As of 2022, Additional Protocol I has been ratified by 174 states, with the notable exceptions of India, Iran, Israel, Pakistan, Thailand and the United States. However, the practice of indiscriminate attack in international conflicts continued during the Indonesian occupation of East Timor (1975-1999) and the Palestinian rocket attacks on Israel as part of the Arab–Israeli conflict. Indiscriminate attacks, and occasionally also deliberate attacks on civilians, were particularly deadly during the Soviet-Afghanistan war, in the "war of the cities" (1984-1988) during the Iran-Iraq war, and in the first Nagorno-Karabakh war between Armenia and Azerbaijan.

====Additional Protocol II====
Unlike Additional Protocol I, there is no explicit provision in Additional Protocol II spelling out the distinction between civilians and combatants during hostilities nor prohibiting indiscriminate attacks in non-international conflicts. However, Article 13 of Protocol II does state that civilians are entitled to protection "against the dangers arising from military operations", which is construed as indirectly banning indiscriminate attacks.

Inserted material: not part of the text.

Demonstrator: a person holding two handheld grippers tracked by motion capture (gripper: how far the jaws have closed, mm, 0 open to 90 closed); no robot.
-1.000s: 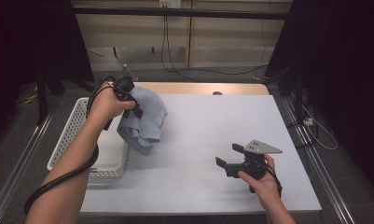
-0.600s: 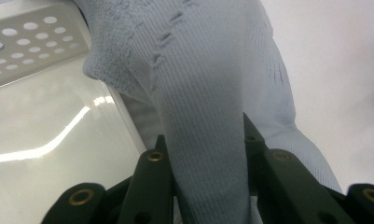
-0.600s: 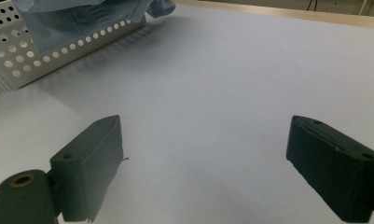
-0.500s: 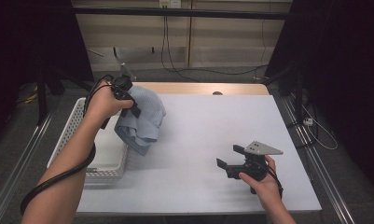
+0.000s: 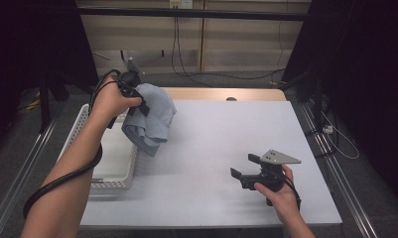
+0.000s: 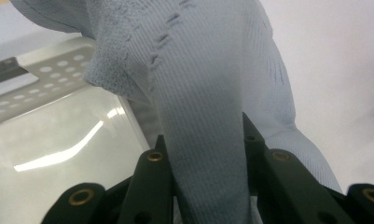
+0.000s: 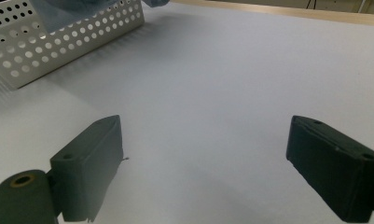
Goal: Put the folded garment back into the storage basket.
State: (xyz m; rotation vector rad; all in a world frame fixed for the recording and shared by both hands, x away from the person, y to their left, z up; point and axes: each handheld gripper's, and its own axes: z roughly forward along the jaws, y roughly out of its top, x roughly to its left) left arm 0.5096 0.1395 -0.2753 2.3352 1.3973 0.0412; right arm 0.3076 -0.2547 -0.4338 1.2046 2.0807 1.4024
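Ribbed knit cloth (image 6: pixel 208 93) (soft, matt); perforated glossy basket (image 5: pixel 109 163); matt tabletop (image 5: pixel 221 134).

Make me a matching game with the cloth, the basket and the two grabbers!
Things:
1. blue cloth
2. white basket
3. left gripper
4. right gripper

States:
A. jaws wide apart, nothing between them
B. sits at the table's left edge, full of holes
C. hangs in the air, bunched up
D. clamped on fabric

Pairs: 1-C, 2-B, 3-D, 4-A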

As of November 2023, Additional Protocol II had been ratified by 169 countries, with the United States, India, Pakistan, Turkey, Iran, Iraq, Syria, and Israel being notable exceptions. However, the United States, Iran, and Pakistan signed it on 12 December 1977, which signifies an intention to work towards ratifying it. The Iranian signature was given prior to the 1979 Iranian Revolution. In the 1980s and 1990s, indiscriminate attacks were recorded in non-international conflicts in the bombing of Lebanon in July 1981 and the siege of Beirut in 1982 during the Lebanese Civil War, Salvadoran Civil War (1979-1992), battle of Kabul during the Afghan Civil War (1992–1996), and in the first and second Chechen war, with the devastating sieges of Grozny in 1994-1995 and 1999-2000.

=== From the Gulf War onwards ===
The 1991 Gulf War and the wars of the former Yugoslavia, including Kosovo, have been regarded as the first attempts to avoid indiscriminate damage in the operations of war; the use of smart bombs was instrumental to that end. Although bombings during the Gulf War destroyed critical infrastructures in Iraq leading to thousands of civilian deaths, the war was widely celebrated for the "most discriminate air campaign in history", with relatively few Iraqi civilians (around 3,000) directly killed by the bombings.

At the time of the Gulf War, many legal scholars doubted that Additional Protocol I codified customary international humanitarian law and was therefore binding upon the United States, which had not signed the convention. Human Rights Watch published a report arguing that "many of the Protocol’s provisions", including the prohibition of disproportionate and other indiscriminate attacks, "reaffirm, clarify or otherwise codify pre-existing customary law restraints on methods and means of combat and, thus, are binding on all nations regardless of ratification".

The 2009 Gaza war marked by indiscriminate use of rockets by the Palestinians and by indiscriminate airstrikes from the Israeli Defence Forces, as documented in the UN Goldstone report.

Indiscriminate attacks have been documented in the Syrian civil war by foreign soldiers from Russia and Turkey. Syrian government forces have also been accused of carrying out indiscriminate attacks in Idlib, Aleppo and other areas. Human rights groups have claimed that the Syrian Armed Forces are responsible for a systematic campaign of indiscriminate attacks in cities all across the country.

During the 2022 Russian invasion of Ukraine, Russia has repeatedly carried out indiscriminate attacks in densely populated areas.

In the context of the Gaza war, Amnesty International has documented indiscriminate attacks by the Israeli forces on Gaza, which it says have caused mass civilian casualties and should be investigated as war crimes. A group of independent United Nations experts also stated that Israel had resorted to indiscriminate attacks against the Palestinian population of Gaza.

The United States 2025 airstrike on a migrant detention centre in Saada, Yemen "amounted to an indiscriminate attack" according to Amnesty International.